-- Action item --
Only the pictures are to be left out; return the rest of the data exactly as it stands.

--- Data provided Enclosed Below ---

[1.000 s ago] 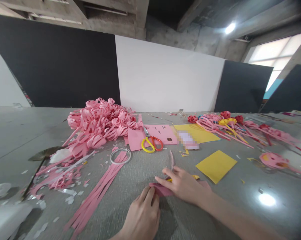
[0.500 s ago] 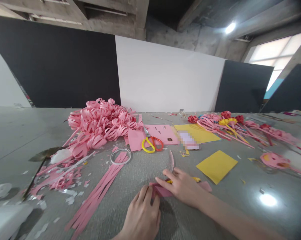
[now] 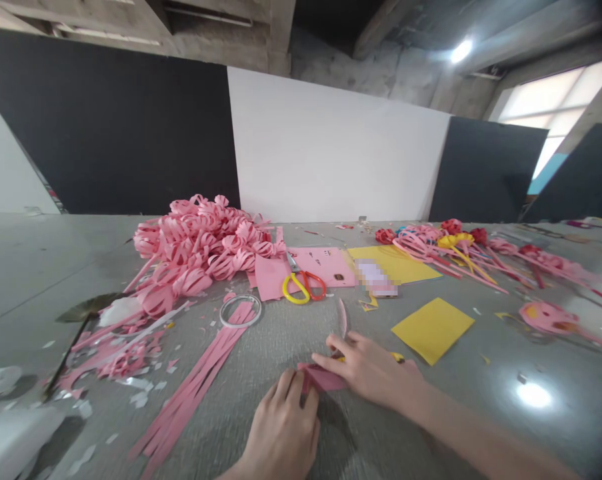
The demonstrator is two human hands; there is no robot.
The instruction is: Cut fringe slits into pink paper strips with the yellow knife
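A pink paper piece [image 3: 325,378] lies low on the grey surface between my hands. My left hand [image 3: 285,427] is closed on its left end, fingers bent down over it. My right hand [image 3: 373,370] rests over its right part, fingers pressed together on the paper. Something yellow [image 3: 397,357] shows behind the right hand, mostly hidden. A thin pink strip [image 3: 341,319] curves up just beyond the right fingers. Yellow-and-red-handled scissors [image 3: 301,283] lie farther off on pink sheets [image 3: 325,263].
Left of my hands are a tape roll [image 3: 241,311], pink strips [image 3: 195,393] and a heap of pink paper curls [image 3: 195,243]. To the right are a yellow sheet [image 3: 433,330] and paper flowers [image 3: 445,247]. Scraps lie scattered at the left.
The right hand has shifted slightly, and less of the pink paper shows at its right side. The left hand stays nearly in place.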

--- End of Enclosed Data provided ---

-- Response --
[1.000 s ago] 
[0.500 s ago] 
[now] 
The demonstrator is two human hands; there is no robot.
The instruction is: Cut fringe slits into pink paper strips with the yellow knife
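A pink paper piece [image 3: 325,378] lies low on the grey surface between my hands. My left hand [image 3: 285,427] is closed on its left end, fingers bent down over it. My right hand [image 3: 373,370] rests over its right part, fingers pressed together on the paper. Something yellow [image 3: 397,357] shows behind the right hand, mostly hidden. A thin pink strip [image 3: 341,319] curves up just beyond the right fingers. Yellow-and-red-handled scissors [image 3: 301,283] lie farther off on pink sheets [image 3: 325,263].
Left of my hands are a tape roll [image 3: 241,311], pink strips [image 3: 195,393] and a heap of pink paper curls [image 3: 195,243]. To the right are a yellow sheet [image 3: 433,330] and paper flowers [image 3: 445,247]. Scraps lie scattered at the left.
The right hand has shifted slightly, and less of the pink paper shows at its right side. The left hand stays nearly in place.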

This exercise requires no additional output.